By Wenlin Ren, Yunkai Zhu, Jun Lan, Hedi Chen, Yuyan Wang, Hongyang Shi, Fei Feng, Da-Yuan Chen, Brianna Close, Xiaomin Zhao, Jianping Wu, Boxue Tian, Zhenghong Yuan, Dongming Zhou, Mohsan Saeed, Xinquan Wang, Rong Zhang, Qiang Ding

Posted 19 Jul 2021
bioRxiv DOI: 10.1101/2021.07.18.452826

The COVID-19 pandemic, caused by SARS-CoV-2, has resulted in more than 1603 million cases worldwide and 3.4 million deaths (as of May 2021), with varying incidences and death rates among regions/ethnicities.
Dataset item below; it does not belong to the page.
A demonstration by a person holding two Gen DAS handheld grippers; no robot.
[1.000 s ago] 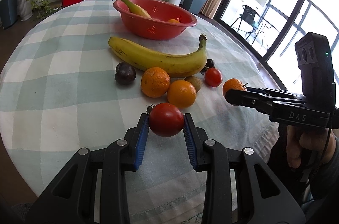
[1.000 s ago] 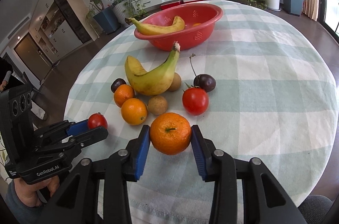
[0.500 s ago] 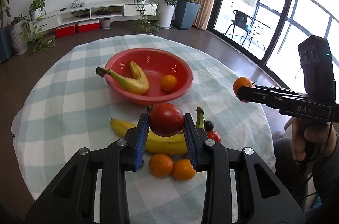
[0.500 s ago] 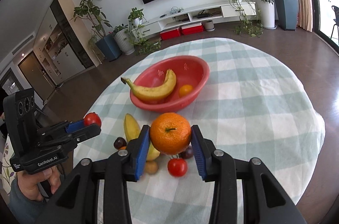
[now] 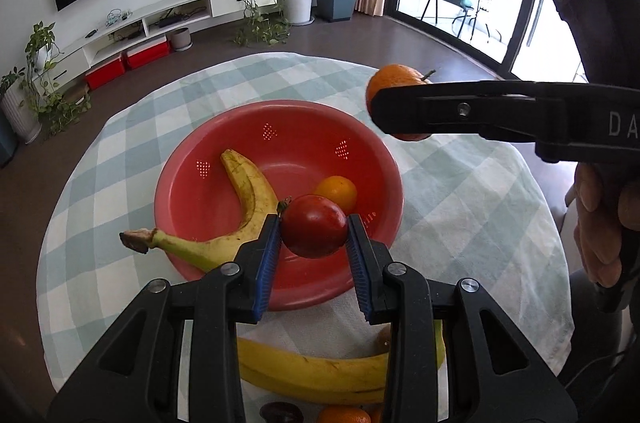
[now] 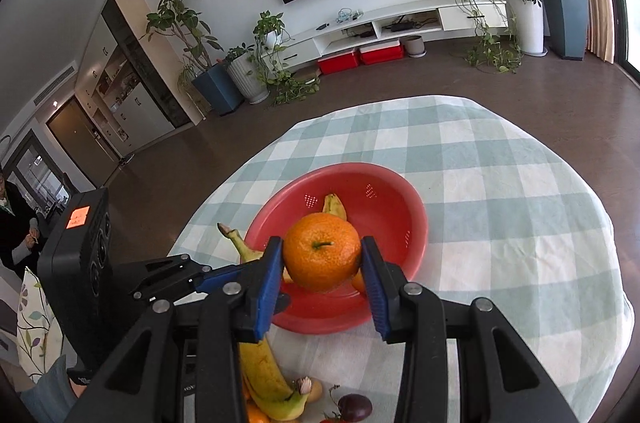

Human genetic variation can affect disease progression and outcome, but little is known about genetic risk factors for SARS-CoV-2 infection. The coronaviruses SARS-CoV, SARS-CoV-2 and HCoV-NL63 all utilize the human protein angiotensin-converting enzyme 2 (ACE2) as the receptor to enter cells. We hypothesized that the genetic variability in ACE2 may contribute to the variable clinical outcomes of COVID-19. To test this hypothesis, we first conducted an in silico investigation of single-nucleotide polymorphisms (SNPs) in the coding region of ACE2 gene. We then applied an integrated approach of genetics, biochemistry and virology to explore the capacity of select ACE2 variants to bind coronavirus spike protein and mediate viral entry. We identified the ACE2 D355N variant that restricts the spike protein-ACE2 interaction and consequently limits infection both in vitro and in vivo. In conclusion, ACE2 polymorphisms could modulate susceptibility to SARS-CoV-2, which may lead to variable disease severity.